Write out all the data again, exactly as shown.

*-*-*

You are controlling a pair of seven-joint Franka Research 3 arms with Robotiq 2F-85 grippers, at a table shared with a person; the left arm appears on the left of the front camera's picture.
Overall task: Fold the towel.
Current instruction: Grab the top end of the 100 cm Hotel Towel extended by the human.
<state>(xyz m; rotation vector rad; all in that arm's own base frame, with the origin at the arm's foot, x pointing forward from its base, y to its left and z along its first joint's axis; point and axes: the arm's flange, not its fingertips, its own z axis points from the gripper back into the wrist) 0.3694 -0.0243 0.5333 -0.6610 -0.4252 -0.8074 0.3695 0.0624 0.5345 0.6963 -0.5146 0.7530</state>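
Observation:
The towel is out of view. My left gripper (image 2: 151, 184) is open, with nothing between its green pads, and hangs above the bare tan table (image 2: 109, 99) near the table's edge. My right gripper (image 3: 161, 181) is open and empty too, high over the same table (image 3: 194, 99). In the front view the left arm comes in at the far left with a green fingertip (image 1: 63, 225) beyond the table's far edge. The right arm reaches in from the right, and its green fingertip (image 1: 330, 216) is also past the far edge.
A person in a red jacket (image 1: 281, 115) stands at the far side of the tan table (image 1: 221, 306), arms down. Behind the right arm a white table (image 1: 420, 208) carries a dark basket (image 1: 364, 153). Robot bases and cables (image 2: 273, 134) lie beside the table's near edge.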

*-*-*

* [OUTPUT OF THE EXERCISE]:
You are controlling a pair of seven-joint Franka Research 3 arms with Robotiq 2F-85 grippers, at a table shared with a person; the left arm appears on the left of the front camera's picture.
Overall task: Fold the towel.
Current instruction: Grab the top end of the 100 cm Hotel Towel extended by the human.
<state>(xyz m; rotation vector rad; all in that arm's own base frame, with the origin at the arm's foot, x pointing forward from its base, y to its left and z along its first joint's axis; point and axes: the arm's flange, not its fingertips, its own z axis points from the gripper back into the wrist) 0.3694 -0.0243 0.5333 -0.6610 -0.4252 -0.8074 0.3695 0.0624 0.5345 0.6963 -0.5146 0.7530</state>
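Observation:
The towel is out of view. My left gripper (image 2: 151, 184) is open, with nothing between its green pads, and hangs above the bare tan table (image 2: 109, 99) near the table's edge. My right gripper (image 3: 161, 181) is open and empty too, high over the same table (image 3: 194, 99). In the front view the left arm comes in at the far left with a green fingertip (image 1: 63, 225) beyond the table's far edge. The right arm reaches in from the right, and its green fingertip (image 1: 330, 216) is also past the far edge.
A person in a red jacket (image 1: 281, 115) stands at the far side of the tan table (image 1: 221, 306), arms down. Behind the right arm a white table (image 1: 420, 208) carries a dark basket (image 1: 364, 153). Robot bases and cables (image 2: 273, 134) lie beside the table's near edge.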

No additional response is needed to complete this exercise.